Does QD-OLED have a burn-in problem?

For years, as the largest OLED TV manufacturer, LG has had a great story to tell about the many benefits of OLED. Things like black levels, contrast and overall image quality.

On the other hand, rival Samsung has fought against it for just as many years, spending millions of dollars to highlight one of the drawbacks of OLED TV technology: permanent image retention (otherwise known as burn-in). So it’s no surprise, now that Samsung has finally embraced OLED technology, that LG might want to return the favor.

And that’s exactly what happened on February 28th. During an electronic media event hosted by LG and attended by Digital Trends TV expert Caleb Dension, the company focused on a single message: Samsung’s OLED TVs are burned-in trouble.

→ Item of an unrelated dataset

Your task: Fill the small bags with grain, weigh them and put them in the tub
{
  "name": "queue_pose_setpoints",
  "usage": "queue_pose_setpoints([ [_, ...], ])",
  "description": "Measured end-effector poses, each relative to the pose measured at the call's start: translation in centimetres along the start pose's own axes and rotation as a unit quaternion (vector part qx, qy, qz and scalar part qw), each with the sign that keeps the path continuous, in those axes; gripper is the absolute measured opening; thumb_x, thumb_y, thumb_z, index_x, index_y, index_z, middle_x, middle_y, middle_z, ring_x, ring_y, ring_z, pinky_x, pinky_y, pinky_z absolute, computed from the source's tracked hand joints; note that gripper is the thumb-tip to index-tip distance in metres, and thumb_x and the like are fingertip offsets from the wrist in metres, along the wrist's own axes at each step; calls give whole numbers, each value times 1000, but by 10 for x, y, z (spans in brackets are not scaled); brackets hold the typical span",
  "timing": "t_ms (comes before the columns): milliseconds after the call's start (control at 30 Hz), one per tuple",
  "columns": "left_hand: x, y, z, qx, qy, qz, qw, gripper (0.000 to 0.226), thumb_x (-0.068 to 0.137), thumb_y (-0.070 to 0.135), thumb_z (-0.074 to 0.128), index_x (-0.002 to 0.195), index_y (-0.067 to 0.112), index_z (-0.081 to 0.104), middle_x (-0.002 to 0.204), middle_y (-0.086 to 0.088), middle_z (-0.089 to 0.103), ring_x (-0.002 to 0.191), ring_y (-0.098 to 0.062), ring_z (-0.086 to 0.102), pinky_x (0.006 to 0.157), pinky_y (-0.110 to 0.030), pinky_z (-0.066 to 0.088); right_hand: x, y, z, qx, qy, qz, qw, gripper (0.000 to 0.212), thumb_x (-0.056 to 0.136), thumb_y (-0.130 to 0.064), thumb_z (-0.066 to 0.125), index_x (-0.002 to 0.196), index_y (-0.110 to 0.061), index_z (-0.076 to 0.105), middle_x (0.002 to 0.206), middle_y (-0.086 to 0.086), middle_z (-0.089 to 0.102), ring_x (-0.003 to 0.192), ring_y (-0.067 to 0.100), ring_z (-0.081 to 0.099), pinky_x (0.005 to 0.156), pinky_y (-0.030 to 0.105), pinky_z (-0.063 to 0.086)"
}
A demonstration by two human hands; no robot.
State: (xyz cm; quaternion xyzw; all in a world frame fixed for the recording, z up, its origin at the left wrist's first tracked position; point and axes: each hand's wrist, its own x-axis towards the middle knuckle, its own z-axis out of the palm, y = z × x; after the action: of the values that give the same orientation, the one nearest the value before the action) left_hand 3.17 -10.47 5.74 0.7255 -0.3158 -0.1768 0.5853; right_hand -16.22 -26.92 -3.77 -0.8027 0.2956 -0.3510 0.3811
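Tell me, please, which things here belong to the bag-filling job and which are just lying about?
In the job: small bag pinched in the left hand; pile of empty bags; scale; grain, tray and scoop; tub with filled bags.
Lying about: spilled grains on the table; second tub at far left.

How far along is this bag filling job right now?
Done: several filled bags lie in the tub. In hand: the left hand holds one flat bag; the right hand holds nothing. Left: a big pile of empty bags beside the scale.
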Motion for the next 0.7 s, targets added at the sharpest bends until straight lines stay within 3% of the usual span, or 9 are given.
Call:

To be clear, it was LG Display (the LG division that actually makes OLED panels) that delivered the message. But she did not base the accusation on her own research. Instead, it used a set of long-term test results from, a review site known for its in-depth metrics-based product reviews.

The test in question was conducted on Samsung’s first QD-OLED TV, the 65-inch 2022 S95B, a TV that uses quantum dots combined with blue OLED pixels to achieve full-gamut RGB color. found that if the same image was left on the S95B for days at a time, with the brightness set to maximum, permanent image retention was noted. The same test was apparently run on Sony’s 2022 A95K – the only other model using Samsung’s first-generation QD-OLED panel – with similar, but slightly less stark, results.

LG Display was also quick to point out that LG’s 2022 G2 and C2 evo OLED models, which were also subjected to the same punishment, appeared to emerge unscathed, or at least without noticeable damage in photos shown to attendees.

A diagram of a WOLED display.
Samsung screen

LG Display explained that the reason its panels did better is thanks to the use of white subpixels. The deeper meaning of this explanation was not lost on anyone. Samsung has made LG’s white subpixel a prime target in its push for QD-OLED panels, arguing that the white subpixel reduces color accuracy by washing out adjacent subpixels.

For its part, LG is now responding by saying that without the brightness boost these white subpixels offer, Samsung is pushing its own OLED pixels too hard, and that burn-in is a consequence of that energy.

Is LG Display right? Yes. But it may not matter.

The problem with image retention tests like those performed by is that they necessarily represent the worst case scenario. Leaving the same news channel on an OLED TV for days at a time at maximum brightness is peaky at best. In this way, they are a bit like phone bend tests. Don’t leave the same picture on a TV for days at a time. Also, don’t sit on your phone.

Not to say that no one uses TVs this way (gyms, airports, and some bars are all places that might do just that) — but if that’s your intention, you should stay away from any OLED TV. Maybe not just Samsung.

Example of screen burn-in on an OLED TV.
An example of screen burn in on an OLED TV. Note that the visible zebra pattern, known as moire, is caused by taking a picture of a TV screen and is not part of the burn-in. Ian O’Shaughnessy

The truth—whether LG wants to admit it or not—is that all OLED TVs can suffer the same fate as the S95B and A95K if you push them hard enough. Burn-in occurs when some OLED pixels age at a faster rate than their neighboring pixels, which can happen when a logo or other graphic remains on the screen for a long time while the rest of the screen continues to display an ever-changing set of colors and brightness. LG’s use of a white subpixel does not change this fact.

More likely, in our opinion, is that LG (which has far more experience producing and testing OLED displays than Samsung) has simply evolved the OLED TV software and hardware to mitigate the worst effects of burn-in. when under extreme use. It wasn’t always like that. We’ve received sample images from readers who have burned-in older LG OLED TVs.

Our takeaway from LG’s “I told you so” is that owners of first-generation QD-OLED TVs from Samsung and Sony should take the precautions we’ve always recommended when using OLED TVs: avoid prolonged, high-brightness display of any fixed picture elements . Our other complement: just as LG has improved its ability to combat OLED burn-in over time, so will Samsung, and we have every expectation that its next-generation QD-OLED panels will be less prone to burn-in of these was made a year ago.